The 2.7-hectare cemetery has 5,744 apartment niches; 1,720 bone crypts and 253 private “apartments.” As of June this year, 65.1 percent or 5,024 of the cemetery’s total capacity of 7,717 was occupied. With an average of 913 deaths a year since 2004, the cemetery was expected to be full in 10 years, and capacity was not the only problem.

To optimize the land area, Abalos decided to have the old cemetery transformed into a “one-stop shop” that offers four services for the dead. The facility he named “Garden of Life Park” has a cemetery, an environment-friendly crematorium, two columbaria and a chapel.

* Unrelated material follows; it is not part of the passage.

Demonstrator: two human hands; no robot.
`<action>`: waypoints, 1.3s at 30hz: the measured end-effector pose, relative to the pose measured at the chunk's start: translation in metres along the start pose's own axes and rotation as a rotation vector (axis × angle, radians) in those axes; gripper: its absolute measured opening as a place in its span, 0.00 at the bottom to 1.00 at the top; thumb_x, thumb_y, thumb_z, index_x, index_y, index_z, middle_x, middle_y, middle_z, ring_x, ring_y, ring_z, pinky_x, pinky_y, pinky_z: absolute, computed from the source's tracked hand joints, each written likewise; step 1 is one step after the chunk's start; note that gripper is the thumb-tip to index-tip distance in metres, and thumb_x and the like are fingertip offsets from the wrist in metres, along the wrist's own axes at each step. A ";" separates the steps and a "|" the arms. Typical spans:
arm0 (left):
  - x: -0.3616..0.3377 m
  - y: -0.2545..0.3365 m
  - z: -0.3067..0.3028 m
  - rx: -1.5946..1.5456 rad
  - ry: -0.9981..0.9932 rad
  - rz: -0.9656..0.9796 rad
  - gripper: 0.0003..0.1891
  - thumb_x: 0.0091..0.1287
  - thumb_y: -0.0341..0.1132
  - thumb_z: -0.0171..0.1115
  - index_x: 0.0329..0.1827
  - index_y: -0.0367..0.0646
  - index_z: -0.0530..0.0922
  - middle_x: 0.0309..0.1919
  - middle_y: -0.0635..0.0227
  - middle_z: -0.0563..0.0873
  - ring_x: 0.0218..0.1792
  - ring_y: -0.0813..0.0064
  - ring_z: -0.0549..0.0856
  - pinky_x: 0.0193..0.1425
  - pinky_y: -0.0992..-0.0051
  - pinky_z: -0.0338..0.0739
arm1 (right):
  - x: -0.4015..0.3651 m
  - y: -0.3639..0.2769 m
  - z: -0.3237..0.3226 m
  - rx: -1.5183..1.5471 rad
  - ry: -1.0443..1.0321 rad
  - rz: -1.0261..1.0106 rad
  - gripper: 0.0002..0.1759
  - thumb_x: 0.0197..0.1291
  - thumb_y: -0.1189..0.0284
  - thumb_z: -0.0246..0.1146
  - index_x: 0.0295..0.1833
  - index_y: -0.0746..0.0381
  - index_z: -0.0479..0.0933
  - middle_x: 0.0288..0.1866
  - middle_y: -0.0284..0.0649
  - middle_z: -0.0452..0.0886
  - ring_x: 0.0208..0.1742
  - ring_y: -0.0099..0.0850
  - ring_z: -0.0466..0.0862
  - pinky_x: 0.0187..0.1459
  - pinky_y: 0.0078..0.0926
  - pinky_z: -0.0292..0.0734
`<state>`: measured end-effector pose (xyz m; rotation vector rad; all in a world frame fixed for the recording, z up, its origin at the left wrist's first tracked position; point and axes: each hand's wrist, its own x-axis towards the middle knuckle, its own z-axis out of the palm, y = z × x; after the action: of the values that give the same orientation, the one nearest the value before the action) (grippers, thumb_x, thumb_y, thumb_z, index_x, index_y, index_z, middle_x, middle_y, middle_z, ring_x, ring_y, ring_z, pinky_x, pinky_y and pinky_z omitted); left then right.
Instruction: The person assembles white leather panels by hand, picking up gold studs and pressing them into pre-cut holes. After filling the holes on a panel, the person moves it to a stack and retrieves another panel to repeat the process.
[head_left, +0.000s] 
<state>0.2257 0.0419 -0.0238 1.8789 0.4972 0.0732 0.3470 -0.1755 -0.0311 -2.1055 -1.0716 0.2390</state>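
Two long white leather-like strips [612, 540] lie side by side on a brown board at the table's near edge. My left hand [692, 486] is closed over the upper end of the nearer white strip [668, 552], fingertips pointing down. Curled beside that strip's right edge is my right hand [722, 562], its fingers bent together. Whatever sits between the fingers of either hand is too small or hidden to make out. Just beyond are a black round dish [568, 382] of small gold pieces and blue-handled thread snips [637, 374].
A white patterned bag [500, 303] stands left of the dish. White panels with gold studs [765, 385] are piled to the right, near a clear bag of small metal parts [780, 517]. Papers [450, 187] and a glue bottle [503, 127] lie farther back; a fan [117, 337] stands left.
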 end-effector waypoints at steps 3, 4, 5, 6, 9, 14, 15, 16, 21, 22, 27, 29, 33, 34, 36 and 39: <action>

Located in Barangay Vergara, the once dark and squalid cemetery has metamorphosed into a neat, and well-lighted park with a serene landscape and picnic area for visitors. The mayor takes pride in the Garden of Life Park, being the first of its kind in the Philippines run by a local government.

“I purposely made that to erase the old concept of a scary, dark and ghostly cemetery. A cemetery should be synonymous with paradise, with heaven, with God. That is the image I would like to give our people. Let’s show something positive and with love in it,” Abalos said.

The Garden of Life Park has 5,744 apartment niches, 1,720 bone crypts, 253 private apartments, and two columbaria – one with 2,990 ossuaries, the other having 1,025.

To prevent congestion, the city government limits the stay of the dead to just five years to allow room for other families needing burial spaces. Abalos said after five years, the families are given the option to transfer the remains of their deceased or have them cremated.